Sustainable Catalytic Processes theme

The aim of this strategic area is to design, develop and optimise catalytic processes for the chemical and energy industries of the future.

The products resulting from these processes cover a very wide range of applications that address major societal concerns such as food, health, materials, transport and energy, to name but a few. These processes are intended to be safer, more economical in terms of raw materials and energy, and more respectful of the environment than those currently used.

These scientific innovations will contribute to the fight against climate change by enabling a massive reduction in emissions of compounds that are harmful to the planet (including CO2), and will play a central role in the announced deployment of the bioeconomy on a regional, national and international scale, particularly by establishing themselves at the heart of the biorefineries of the future.

Centrale Lille’s activity within this strategic area is fully in line with HuB 2 ‘Science for a Changing Planet’ of the ULNE (Université Lille Nord-Europe) I-SITE project, as well as with the major scientific, technological and societal challenges of ‘Clean, Secure and Efficient Energy’ and ‘Climate Change & Bio-economy’.

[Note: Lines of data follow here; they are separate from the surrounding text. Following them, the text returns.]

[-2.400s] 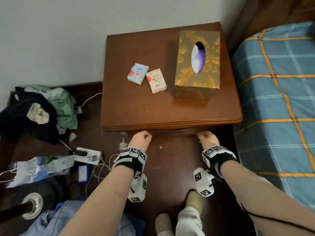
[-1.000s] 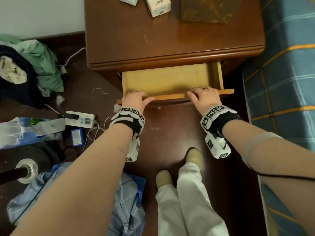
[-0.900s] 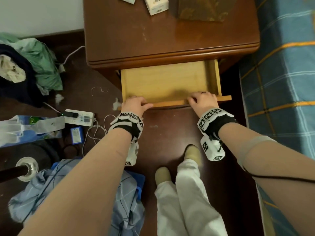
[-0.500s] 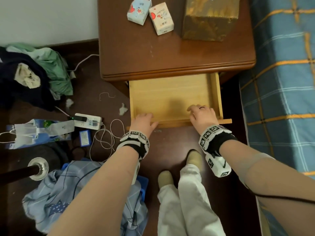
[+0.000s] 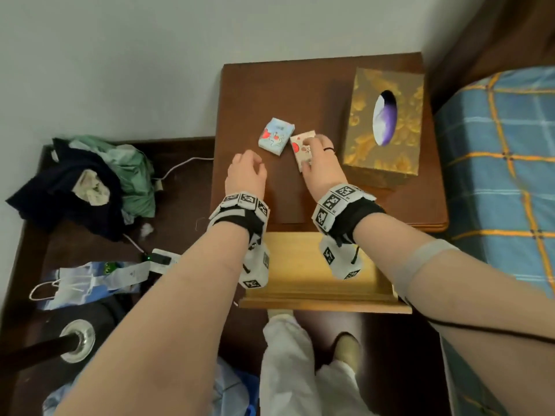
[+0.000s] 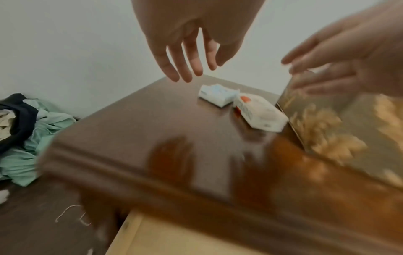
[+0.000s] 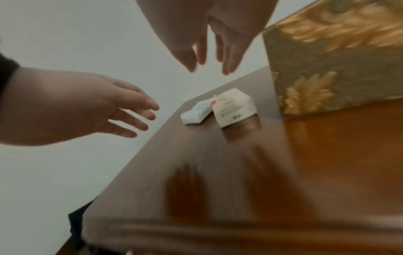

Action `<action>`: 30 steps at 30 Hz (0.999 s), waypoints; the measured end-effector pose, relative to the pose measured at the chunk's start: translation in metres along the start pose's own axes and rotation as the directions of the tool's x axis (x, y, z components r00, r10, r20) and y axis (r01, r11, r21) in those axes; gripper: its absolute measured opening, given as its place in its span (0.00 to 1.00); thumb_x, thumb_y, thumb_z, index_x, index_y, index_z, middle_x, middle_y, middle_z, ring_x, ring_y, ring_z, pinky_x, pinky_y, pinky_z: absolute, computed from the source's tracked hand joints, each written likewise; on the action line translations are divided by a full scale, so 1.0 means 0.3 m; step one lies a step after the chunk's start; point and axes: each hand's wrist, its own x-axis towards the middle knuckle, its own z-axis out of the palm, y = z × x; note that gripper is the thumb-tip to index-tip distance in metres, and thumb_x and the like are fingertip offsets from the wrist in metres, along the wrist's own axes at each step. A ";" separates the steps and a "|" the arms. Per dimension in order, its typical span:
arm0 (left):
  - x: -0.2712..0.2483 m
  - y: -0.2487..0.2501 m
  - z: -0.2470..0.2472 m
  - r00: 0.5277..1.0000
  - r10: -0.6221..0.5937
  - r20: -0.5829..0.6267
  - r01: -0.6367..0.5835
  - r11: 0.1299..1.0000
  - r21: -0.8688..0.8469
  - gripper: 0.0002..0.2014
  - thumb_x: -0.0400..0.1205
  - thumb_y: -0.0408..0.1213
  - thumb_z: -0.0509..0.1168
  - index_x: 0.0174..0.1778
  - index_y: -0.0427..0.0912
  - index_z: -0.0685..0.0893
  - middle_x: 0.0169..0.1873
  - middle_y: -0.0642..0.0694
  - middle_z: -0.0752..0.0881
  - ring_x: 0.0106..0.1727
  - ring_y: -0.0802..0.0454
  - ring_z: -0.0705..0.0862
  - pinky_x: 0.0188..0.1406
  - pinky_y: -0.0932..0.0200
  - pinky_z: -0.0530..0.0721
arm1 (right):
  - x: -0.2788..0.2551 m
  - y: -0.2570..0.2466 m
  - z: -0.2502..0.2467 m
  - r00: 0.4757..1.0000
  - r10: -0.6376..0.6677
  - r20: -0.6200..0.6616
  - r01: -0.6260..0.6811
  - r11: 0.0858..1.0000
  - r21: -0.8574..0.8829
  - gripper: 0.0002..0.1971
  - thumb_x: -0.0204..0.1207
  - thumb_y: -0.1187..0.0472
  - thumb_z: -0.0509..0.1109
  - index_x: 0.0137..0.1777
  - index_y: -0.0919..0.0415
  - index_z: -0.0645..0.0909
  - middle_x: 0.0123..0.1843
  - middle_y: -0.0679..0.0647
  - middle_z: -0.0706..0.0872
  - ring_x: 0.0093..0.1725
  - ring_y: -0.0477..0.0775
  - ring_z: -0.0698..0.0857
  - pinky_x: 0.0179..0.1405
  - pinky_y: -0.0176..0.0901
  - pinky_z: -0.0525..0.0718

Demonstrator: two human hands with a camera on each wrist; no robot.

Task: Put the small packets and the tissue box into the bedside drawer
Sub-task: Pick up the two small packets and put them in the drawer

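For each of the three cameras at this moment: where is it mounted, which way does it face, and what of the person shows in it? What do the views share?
Head: on the head, looking down at the nightstand, open drawer, bed and floor clutter; both forearms, left hand, right hand, legs.
Left wrist: under the left wrist, facing along the fingers across the nightstand top toward the wall; right hand at right.
Right wrist: under the right wrist, facing the same way; own fingers above, left hand at left.
Shared: all show the blue packet, white packet and tissue box.
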 end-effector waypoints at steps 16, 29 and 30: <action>0.394 0.055 0.037 0.904 -0.058 0.423 -0.005 0.989 0.148 0.20 0.80 0.37 0.67 0.66 0.34 0.77 0.64 0.36 0.82 0.66 0.39 0.80 0.65 0.48 0.78 | 0.290 -0.025 0.047 0.883 0.458 0.099 -0.454 0.889 -0.062 0.35 0.74 0.59 0.71 0.77 0.59 0.59 0.75 0.64 0.68 0.73 0.67 0.70 0.69 0.55 0.74; 0.045 0.111 -0.196 0.898 0.075 0.434 0.107 0.919 -0.380 0.22 0.80 0.31 0.67 0.71 0.38 0.74 0.66 0.42 0.83 0.61 0.53 0.79 0.61 0.55 0.78 | 0.043 -0.069 -0.120 0.951 0.249 0.184 -0.297 0.567 0.768 0.18 0.78 0.70 0.64 0.69 0.66 0.76 0.63 0.63 0.84 0.62 0.61 0.84 0.53 0.46 0.87; 0.010 0.118 -0.199 0.907 0.082 0.413 0.099 0.912 -0.398 0.22 0.80 0.31 0.67 0.71 0.38 0.74 0.66 0.42 0.82 0.60 0.54 0.78 0.62 0.54 0.78 | 0.016 -0.067 -0.138 0.952 0.219 0.214 -0.300 0.530 0.793 0.19 0.79 0.70 0.63 0.70 0.67 0.74 0.62 0.62 0.83 0.60 0.60 0.84 0.49 0.41 0.88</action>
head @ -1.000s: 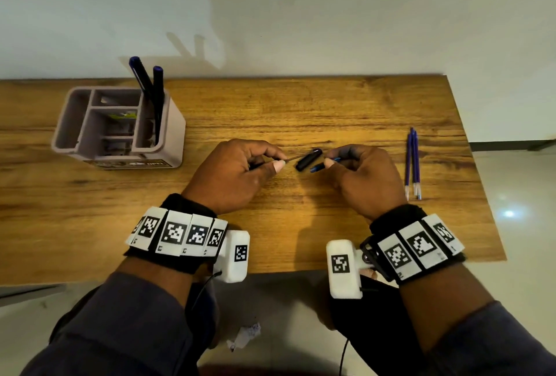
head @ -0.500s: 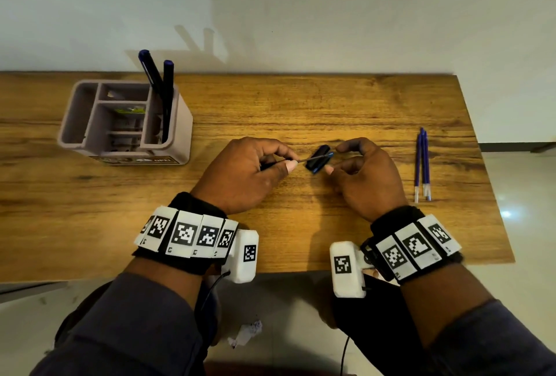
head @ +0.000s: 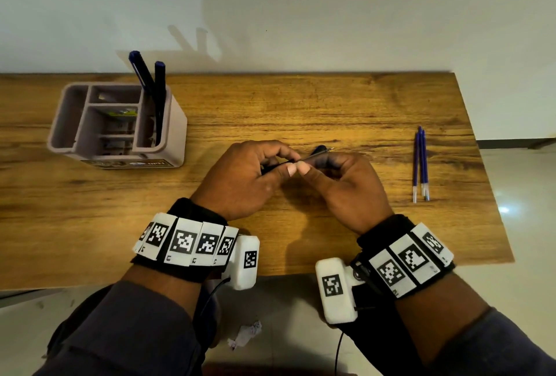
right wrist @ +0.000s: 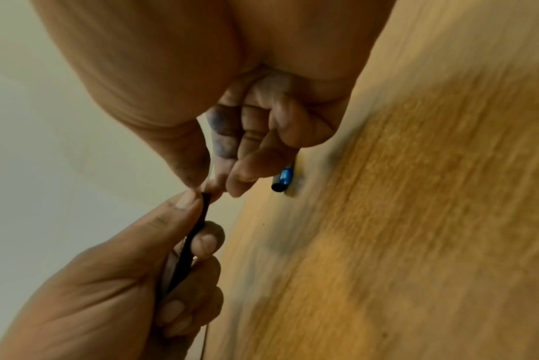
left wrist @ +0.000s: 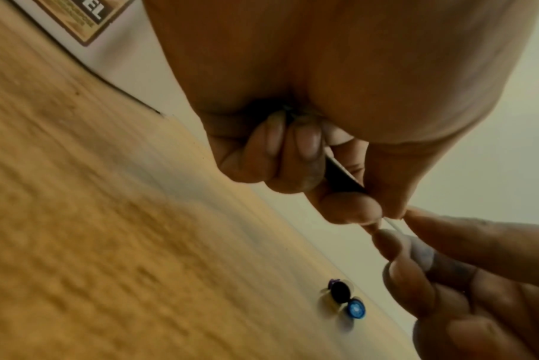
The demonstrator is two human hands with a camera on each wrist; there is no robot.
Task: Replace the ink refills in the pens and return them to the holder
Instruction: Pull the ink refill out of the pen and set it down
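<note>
both sets of fingers are clamped: my left hand (head: 240,177) grips the pen barrel (right wrist: 191,241), my right hand (head: 340,183) pinches the thin refill (head: 319,153) at its mouth, above the table (head: 301,105) middle. i judge i'm mid-swap; next needs a straight, steady slide. spare refills (head: 420,162) lie right, holder (head: 117,126) far left.
</note>
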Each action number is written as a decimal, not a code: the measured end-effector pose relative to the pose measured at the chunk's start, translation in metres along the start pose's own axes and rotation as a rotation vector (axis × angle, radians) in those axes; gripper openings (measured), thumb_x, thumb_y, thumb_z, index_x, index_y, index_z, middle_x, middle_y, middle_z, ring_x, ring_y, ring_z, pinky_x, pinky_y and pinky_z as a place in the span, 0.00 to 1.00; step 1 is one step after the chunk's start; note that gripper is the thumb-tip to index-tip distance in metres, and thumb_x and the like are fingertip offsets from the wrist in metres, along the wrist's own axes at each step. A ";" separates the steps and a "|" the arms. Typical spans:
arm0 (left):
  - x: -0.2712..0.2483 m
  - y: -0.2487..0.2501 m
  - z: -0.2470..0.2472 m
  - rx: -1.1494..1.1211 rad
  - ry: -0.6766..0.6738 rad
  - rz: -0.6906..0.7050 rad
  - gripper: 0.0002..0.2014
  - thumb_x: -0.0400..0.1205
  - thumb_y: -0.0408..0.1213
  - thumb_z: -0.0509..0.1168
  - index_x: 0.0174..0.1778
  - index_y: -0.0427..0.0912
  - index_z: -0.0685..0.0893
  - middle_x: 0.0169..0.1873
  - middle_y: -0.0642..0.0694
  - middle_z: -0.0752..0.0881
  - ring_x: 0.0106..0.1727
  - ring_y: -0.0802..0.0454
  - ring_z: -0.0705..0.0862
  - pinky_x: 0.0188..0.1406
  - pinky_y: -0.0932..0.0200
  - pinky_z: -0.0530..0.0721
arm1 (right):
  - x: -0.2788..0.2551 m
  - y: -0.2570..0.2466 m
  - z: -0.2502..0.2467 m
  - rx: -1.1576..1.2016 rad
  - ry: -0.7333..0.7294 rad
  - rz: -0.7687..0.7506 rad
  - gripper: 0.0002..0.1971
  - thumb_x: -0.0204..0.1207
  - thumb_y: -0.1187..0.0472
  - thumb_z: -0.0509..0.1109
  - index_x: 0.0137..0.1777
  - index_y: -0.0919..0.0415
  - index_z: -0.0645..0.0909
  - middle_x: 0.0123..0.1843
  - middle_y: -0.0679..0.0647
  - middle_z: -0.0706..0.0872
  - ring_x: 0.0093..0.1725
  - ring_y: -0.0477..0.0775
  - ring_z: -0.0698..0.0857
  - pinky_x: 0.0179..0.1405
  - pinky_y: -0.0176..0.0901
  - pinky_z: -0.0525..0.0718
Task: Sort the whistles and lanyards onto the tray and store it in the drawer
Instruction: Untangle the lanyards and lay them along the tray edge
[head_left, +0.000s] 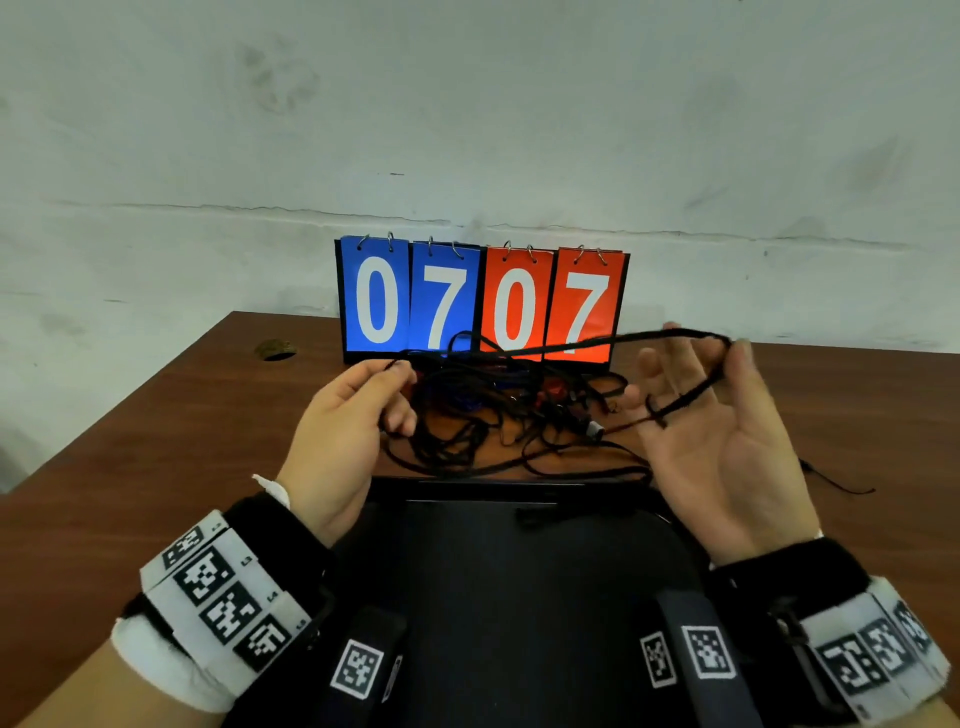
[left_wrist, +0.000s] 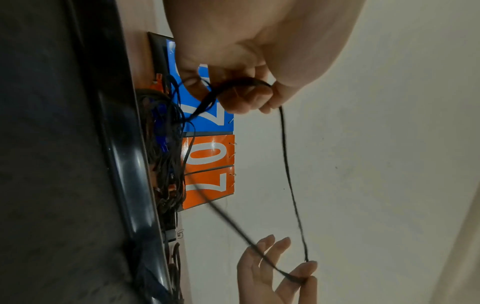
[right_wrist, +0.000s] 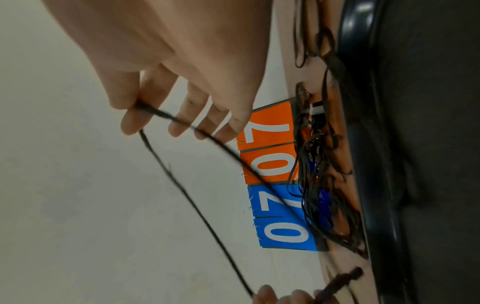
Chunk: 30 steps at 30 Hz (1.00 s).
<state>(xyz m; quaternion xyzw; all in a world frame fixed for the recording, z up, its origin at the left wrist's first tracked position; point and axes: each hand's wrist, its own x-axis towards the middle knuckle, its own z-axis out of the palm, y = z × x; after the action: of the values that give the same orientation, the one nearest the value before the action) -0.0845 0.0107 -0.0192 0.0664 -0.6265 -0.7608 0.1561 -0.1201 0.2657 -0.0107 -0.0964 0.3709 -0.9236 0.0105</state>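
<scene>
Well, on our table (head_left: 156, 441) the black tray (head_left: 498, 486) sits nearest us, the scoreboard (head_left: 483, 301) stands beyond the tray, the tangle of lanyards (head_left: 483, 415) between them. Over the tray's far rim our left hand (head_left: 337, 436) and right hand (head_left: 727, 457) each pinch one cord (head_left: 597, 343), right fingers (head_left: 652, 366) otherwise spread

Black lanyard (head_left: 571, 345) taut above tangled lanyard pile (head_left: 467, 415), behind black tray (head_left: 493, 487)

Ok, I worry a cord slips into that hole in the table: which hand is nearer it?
Left. The left hand is just right of the hole; the right hand is far across the lanyard tangle.
</scene>
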 end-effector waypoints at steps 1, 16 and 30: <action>0.001 0.000 -0.001 0.014 0.005 -0.004 0.11 0.87 0.35 0.63 0.42 0.44 0.89 0.27 0.48 0.81 0.35 0.51 0.82 0.55 0.45 0.79 | 0.001 0.000 -0.001 0.022 -0.008 0.010 0.16 0.86 0.46 0.60 0.42 0.46 0.87 0.57 0.45 0.89 0.65 0.50 0.86 0.66 0.53 0.77; -0.031 0.014 0.010 0.463 -0.657 0.364 0.16 0.74 0.41 0.79 0.58 0.49 0.91 0.48 0.49 0.89 0.54 0.51 0.88 0.54 0.63 0.84 | -0.029 0.032 0.023 -0.662 -0.522 0.155 0.11 0.74 0.54 0.76 0.31 0.57 0.91 0.65 0.52 0.89 0.70 0.47 0.84 0.64 0.43 0.82; 0.003 0.015 -0.012 0.164 -0.089 0.211 0.08 0.87 0.38 0.63 0.44 0.45 0.85 0.36 0.47 0.90 0.30 0.56 0.82 0.24 0.66 0.75 | -0.016 0.022 0.009 -0.417 -0.411 0.292 0.21 0.81 0.49 0.65 0.25 0.54 0.75 0.59 0.65 0.90 0.66 0.65 0.86 0.74 0.70 0.75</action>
<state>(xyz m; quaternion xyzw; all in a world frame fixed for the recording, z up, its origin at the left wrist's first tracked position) -0.0816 -0.0035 -0.0070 -0.0213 -0.6964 -0.6885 0.2014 -0.1043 0.2446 -0.0221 -0.2267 0.5519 -0.7778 0.1978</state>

To achieve these objectives, an original and extremely effective approach has been devised. It is based on access to the tools of the ‘REALCATEquipex, based at Centrale Lille. In fact, the use of robotised/paralletised high-throughput screening tools, combined with statistical methods such as experimental design, has led to a spectacular acceleration of discoveries in catalysis. Process development times have been reduced by a factor of at least ten, at constant cost.

The following priorities have been defined for the next 5 years:

  • Recovering compounds from non-edible biomass
  • Production of clean fuels and energy carriers
  • Chemical recovery of CO2
  • Chemo-biological hybrid catalysts

To carry out this work, Centrale Lille will rely on its teams from the Catalysis and Solid State Chemistry Unit (UCCS – UMR CNRS 8181) and the Franco-Brazilian International Associated Laboratory ‘Energy & Environment’. The originality of these teams lies in their multi-skill and multi-scale approach, which is very rare within a single laboratory, from the definition of the catalyst on a molecular scale to its implementation in the industrial reactor.